A lot of work is taking place, but the major developments this week were that NYBSAGUY and I finished writing the labels to go with each of the motorcycles, and we're now writing the text for the half-dozen or so wall panels. At the same time, we've been working with QAGOMA's media team on a few issues, including the best way to handle our press interviews and keynote lectures. Also, Phaidon's team arranged a conference call with us this coming Monday to discuss plans for marketing the book at a time when book tours aren't an option.

Unfortunately the border is not likely to open for us filthy diseased southerners till christmas so being there for the opening is now a non event .

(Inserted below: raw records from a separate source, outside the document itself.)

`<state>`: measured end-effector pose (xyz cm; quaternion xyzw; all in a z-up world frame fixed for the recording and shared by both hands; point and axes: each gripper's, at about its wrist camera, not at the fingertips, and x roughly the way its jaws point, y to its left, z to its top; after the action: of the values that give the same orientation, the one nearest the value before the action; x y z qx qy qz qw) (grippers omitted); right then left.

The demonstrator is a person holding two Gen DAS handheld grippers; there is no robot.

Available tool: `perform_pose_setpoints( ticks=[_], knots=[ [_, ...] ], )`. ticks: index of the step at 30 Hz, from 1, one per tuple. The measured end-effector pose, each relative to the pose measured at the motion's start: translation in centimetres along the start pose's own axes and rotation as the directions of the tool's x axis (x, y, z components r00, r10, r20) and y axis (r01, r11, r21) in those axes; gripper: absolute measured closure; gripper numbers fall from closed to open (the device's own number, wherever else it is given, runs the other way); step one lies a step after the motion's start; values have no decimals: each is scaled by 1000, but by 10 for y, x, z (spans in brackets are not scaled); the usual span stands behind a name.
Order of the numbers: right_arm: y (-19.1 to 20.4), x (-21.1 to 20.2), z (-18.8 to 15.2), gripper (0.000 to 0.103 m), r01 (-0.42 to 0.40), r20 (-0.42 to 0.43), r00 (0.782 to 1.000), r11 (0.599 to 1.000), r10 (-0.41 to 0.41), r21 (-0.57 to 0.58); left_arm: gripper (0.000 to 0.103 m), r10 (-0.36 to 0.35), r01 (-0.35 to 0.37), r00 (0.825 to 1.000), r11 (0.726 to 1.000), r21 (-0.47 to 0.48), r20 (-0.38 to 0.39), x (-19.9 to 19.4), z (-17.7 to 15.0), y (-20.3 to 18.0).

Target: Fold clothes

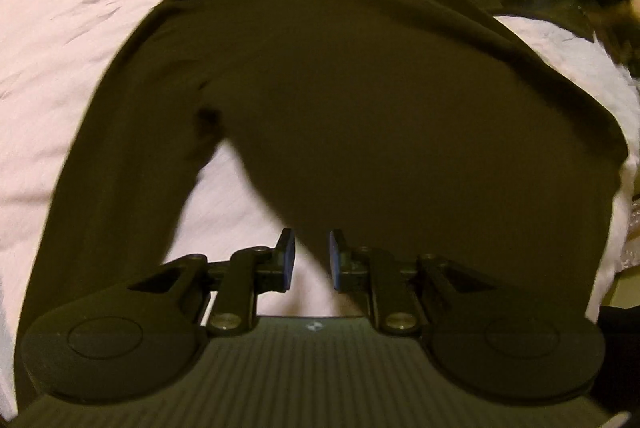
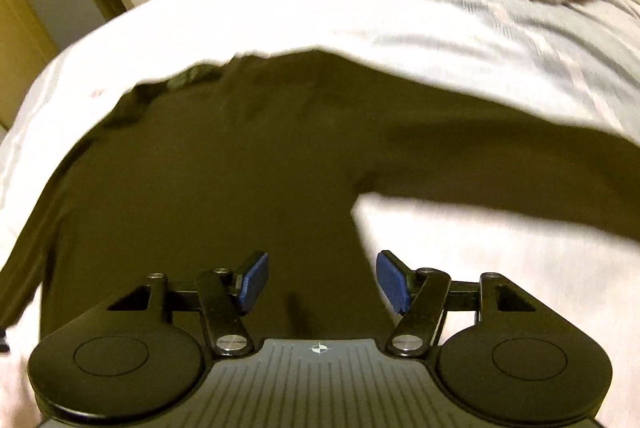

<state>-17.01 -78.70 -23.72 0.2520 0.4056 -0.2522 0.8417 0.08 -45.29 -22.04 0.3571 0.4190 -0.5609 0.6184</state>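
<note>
our left tongs [image 1: 311, 260] are hovering slightly parted and empty over the hem of the dark long-sleeved top [image 1: 360, 88] lying flat on the bed [image 1: 80, 8]; our right tongs [image 2: 320, 282] are gaping wide. we're judging it soft and limp, best pinched at a sleeve cuff or hem corner.

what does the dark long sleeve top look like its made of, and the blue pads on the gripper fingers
The dark top looks like a soft, matte knit, perhaps cotton jersey: it lies limp on the bed sheet with no sheen, though blur hides the weave. The blue pads on the right hand-held gripper look like ribbed rubber or soft plastic, given their fine grooves; which one I cannot tell.
</note>
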Motion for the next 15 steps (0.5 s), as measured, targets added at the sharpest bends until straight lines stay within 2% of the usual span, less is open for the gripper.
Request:
perform_pose_setpoints(
  ticks=[5, 8, 10, 11, 13, 14, 15],
  knots=[
    [-41, 44, 64, 39, -59, 1, 998, 995, 59, -74, 87, 24, -25, 999, 999, -21, -21, 38, 42, -30],
    [-37, 75, 82, 39, -138, -79, 989, 968, 124, -208, 86, 41, -42, 999, 999, -16, -27, 59, 62, -37],
    [-32, 96, 91, 40, -201, -145, 976, 933, 163, -300, 82, 52, -53, 998, 999, -15, -32, 70, 69, -38],
    [-30, 108, 91, 40, -216, -186, 970, 908, 158, -360, 81, 46, -47, 998, 999, -22, -50, 78, 69, -37],
    [-24, 130, 78, 40, -182, -257, 965, 825, 46, -535, 79, 44, -45, 994, 999, -12, -97, 94, 66, -38],
    [-28, 134, 73, 40, -149, -240, 971, 784, 0, -602, 79, 48, -47, 991, 999, 4, -122, 102, 62, -39],
    [-34, 134, 71, 39, -144, -226, 974, 773, 1, -618, 79, 54, -51, 991, 998, 21, -120, 102, 58, -41]
  ],
)
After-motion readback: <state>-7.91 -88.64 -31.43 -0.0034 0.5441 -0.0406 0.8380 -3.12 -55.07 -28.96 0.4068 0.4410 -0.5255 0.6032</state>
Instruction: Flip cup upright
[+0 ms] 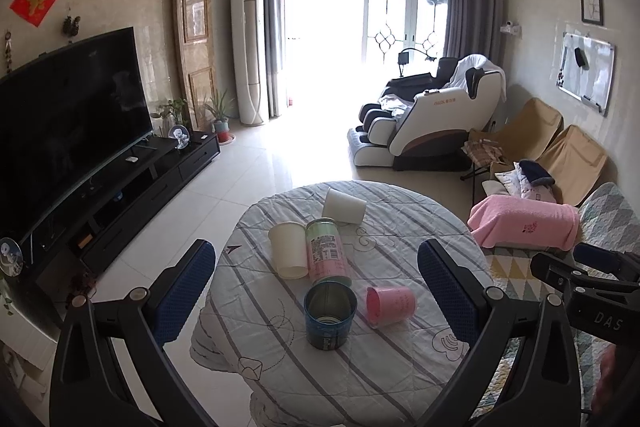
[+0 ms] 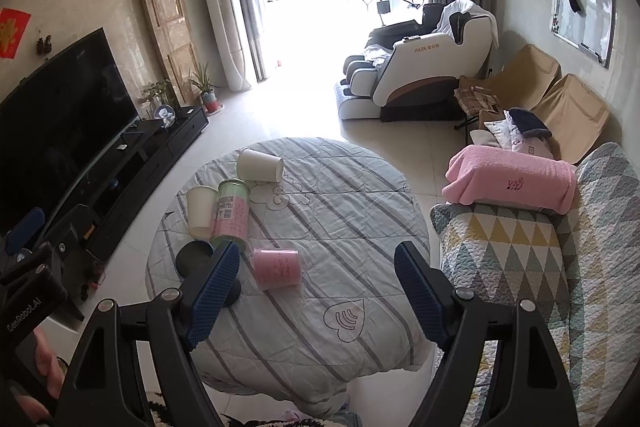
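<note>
A pink cup point(image 1: 391, 306) lies on its side on the round cloth-covered table point(image 1: 384, 227), its mouth to the left; it also shows in the right wrist view point(image 2: 277, 268). A blue tin point(image 1: 330, 315) stands upright beside it. A cream cup point(image 1: 289, 250) and a pink-green canister point(image 1: 327, 251) lie on their sides further back, and a white cup point(image 1: 345, 207) lies behind them. My left gripper point(image 1: 316, 279) is open above the table's near side. My right gripper point(image 2: 316, 287) is open, the pink cup just beyond its left finger.
A quilted sofa point(image 2: 520, 267) with a pink towel point(image 2: 514, 179) flanks the table's right. A TV point(image 1: 68, 115) on a black stand is on the left, a massage chair point(image 1: 432, 119) behind. The right gripper's body point(image 1: 588, 287) shows at the left view's right edge.
</note>
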The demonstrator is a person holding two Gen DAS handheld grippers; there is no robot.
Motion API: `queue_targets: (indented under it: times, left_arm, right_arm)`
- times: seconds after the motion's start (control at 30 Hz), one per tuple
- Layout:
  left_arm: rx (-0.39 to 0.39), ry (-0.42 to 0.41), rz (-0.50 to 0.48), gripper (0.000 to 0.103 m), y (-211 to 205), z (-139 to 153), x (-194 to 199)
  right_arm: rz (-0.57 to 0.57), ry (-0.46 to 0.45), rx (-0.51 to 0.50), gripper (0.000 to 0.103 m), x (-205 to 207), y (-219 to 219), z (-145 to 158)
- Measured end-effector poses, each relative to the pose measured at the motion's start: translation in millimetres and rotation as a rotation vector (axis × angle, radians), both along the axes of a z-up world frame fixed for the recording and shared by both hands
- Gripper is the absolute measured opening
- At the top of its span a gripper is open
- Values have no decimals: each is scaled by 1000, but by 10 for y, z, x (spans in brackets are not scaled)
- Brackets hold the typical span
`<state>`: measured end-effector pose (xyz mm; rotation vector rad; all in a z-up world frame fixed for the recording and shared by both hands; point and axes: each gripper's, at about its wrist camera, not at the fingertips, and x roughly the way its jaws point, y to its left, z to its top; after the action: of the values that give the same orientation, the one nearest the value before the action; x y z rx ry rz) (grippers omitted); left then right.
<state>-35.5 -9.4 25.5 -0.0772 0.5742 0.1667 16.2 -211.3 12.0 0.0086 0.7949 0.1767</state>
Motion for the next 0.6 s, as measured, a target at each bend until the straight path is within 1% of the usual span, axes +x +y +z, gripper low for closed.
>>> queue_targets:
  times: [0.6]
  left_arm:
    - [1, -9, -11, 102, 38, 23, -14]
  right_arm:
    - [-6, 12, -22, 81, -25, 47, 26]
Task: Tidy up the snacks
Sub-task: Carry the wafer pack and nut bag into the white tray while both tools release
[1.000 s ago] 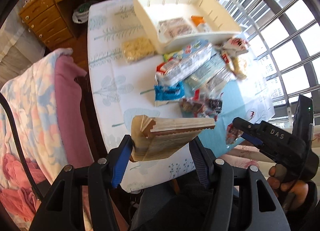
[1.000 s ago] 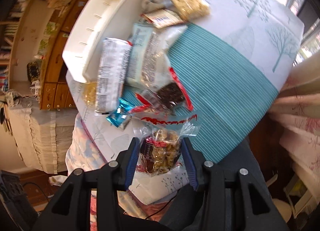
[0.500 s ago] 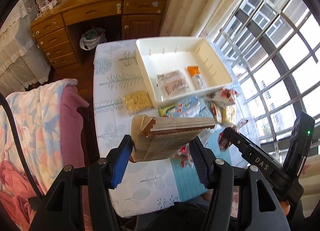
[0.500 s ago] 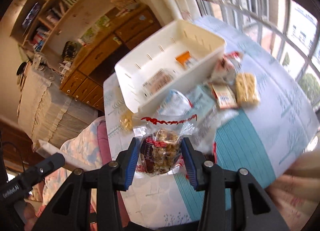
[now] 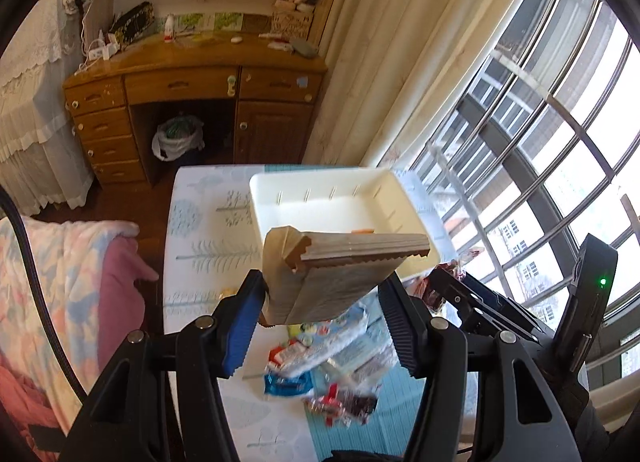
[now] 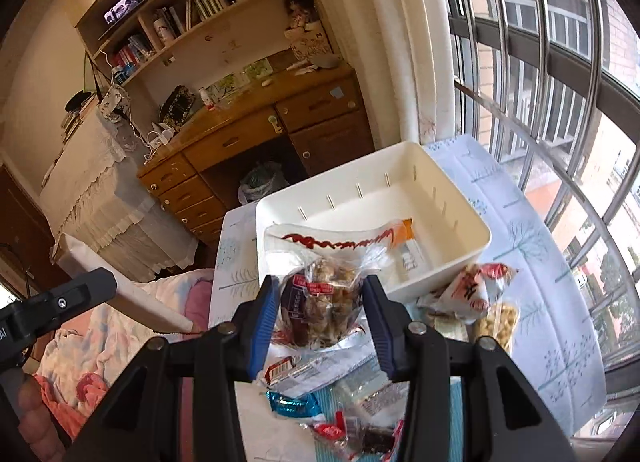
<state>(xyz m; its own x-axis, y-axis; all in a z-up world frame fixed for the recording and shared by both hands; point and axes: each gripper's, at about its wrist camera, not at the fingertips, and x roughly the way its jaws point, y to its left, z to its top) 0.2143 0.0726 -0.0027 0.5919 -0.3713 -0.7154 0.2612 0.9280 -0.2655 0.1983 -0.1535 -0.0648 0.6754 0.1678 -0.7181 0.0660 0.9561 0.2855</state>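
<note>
My left hand-held gripper point(image 5: 322, 316) is clamped about halfway open on a tan paper snack bag point(image 5: 332, 274) with a folded, zigzag-cut top; no print on it can be read. The bag hangs in the air in front of the white bin point(image 5: 404, 197), which sits on the worktop point(image 5: 200, 221) at twelve o'clock from the bag.

My right hand-held gripper point(image 6: 320, 312) is nearly closed, pinching a clear packet of nuts and dark pieces point(image 6: 320, 302). Its seal carries a red cursive logo I cannot make out, and its small red-and-white labels are too small to read. This packet too is off the worktop, with the bin at about one o'clock behind it. Inside the bin lies an orange-topped packet point(image 6: 408, 240).

Below both grippers, at six o'clock, loose snacks are scattered on the teal striped part of the cloth: a blue foil wrapper point(image 6: 294, 404), a red-and-dark packet point(image 5: 346, 406), and a long clear pack point(image 5: 320, 346). At three o'clock from the nut packet lies a white packet with red characters point(image 6: 476, 288), beside a bag of yellow pieces point(image 6: 494, 322). The lettering on the left gripper's body at the right view's edge is cut off.
</note>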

Was having a chat to Marita ( Sec BSAOC Qld ) the other day and the idea of including the exhibition as a day trip connected to the Qld All British Rally was mooted , she will see if they can shift the date forward so the rally happens before the exhibition closes. And if suitable parking for large numbers of motorcycles can be arranged.
Way back when the management of the Powerhouse Museum in Sdney were human beings & I was a member of the Friends they regularly allowed special interest groups to park as a static display on the forecourt when exhibitions that were connected were happening, Thus the visiting vehicles became an extension to the exhibition , they even provided drip trays and display information cards and if we were really lucky a free cuppa.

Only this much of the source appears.